● What the task requires
The lines to retype run from the one containing "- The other" through the end of the listing below. Reproduce them exactly, leaving out pictures.

● Data shown

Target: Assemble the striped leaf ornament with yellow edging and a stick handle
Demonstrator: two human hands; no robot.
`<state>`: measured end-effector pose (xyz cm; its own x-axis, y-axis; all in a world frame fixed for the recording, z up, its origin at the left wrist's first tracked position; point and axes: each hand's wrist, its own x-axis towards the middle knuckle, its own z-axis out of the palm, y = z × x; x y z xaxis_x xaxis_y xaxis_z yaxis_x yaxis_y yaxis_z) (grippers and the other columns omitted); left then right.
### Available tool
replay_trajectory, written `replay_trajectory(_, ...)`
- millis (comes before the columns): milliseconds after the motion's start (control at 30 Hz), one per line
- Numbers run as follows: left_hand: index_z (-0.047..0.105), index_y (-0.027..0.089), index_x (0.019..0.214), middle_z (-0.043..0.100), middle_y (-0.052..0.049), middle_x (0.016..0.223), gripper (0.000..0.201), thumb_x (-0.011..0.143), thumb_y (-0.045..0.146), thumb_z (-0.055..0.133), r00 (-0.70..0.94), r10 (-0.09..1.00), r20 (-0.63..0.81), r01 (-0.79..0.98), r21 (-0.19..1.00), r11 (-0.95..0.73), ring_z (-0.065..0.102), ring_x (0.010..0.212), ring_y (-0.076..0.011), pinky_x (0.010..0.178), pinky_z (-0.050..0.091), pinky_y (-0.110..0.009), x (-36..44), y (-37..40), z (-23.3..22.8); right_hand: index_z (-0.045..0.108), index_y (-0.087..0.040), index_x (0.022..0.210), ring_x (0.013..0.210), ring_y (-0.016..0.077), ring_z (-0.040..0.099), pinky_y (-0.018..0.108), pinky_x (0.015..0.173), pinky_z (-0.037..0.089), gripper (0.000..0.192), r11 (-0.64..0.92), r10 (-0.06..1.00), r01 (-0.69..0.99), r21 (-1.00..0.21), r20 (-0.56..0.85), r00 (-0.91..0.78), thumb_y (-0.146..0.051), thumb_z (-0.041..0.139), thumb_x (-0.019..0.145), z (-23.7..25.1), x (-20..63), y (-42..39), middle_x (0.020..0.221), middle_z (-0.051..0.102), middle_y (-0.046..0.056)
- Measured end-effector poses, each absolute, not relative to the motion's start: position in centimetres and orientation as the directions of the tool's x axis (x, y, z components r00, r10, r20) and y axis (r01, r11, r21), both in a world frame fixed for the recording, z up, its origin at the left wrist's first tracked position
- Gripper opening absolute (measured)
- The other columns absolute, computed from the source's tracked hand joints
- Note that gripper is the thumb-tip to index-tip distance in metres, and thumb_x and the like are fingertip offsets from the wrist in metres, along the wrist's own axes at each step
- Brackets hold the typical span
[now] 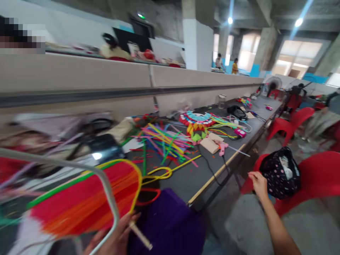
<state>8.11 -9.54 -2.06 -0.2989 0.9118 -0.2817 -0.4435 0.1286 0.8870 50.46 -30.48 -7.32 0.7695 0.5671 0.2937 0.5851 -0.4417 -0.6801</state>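
left grip (117, 235) clamped on the red fan piece (85, 203); right grip (258, 184), fingers together, touches the dotted bag (280, 173) just beyond it; steady both.

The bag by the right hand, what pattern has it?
Black bag with small pale dots, seen in the head view beside the right hand.

No text, label or number is legible anywhere.
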Motion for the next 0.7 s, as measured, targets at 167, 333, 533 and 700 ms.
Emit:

● Solution to this problem
- The other columns absolute, computed from the source's tracked hand joints
- Note that gripper is the thumb-tip to index-tip distance in metres, and thumb_x and the like are fingertip offsets from the wrist in metres, along the wrist's own axes at each step
- Brackets hold the typical span
[now] 
<state>8.11 -9.54 -2.06 -0.2989 0.9118 -0.2817 -0.4435 0.1286 0.8870 50.46 -30.48 -7.32 0.7695 0.5671 0.2937 0.5851 -0.4417 -0.6801</state>
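left grip (117, 235) clamped on the red fan piece (85, 203); right grip (258, 184), fingers together, touches the dotted bag (280, 173) just beyond it; steady both.

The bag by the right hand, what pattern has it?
Black bag with small pale dots, seen in the head view beside the right hand.

No text, label or number is legible anywhere.
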Motion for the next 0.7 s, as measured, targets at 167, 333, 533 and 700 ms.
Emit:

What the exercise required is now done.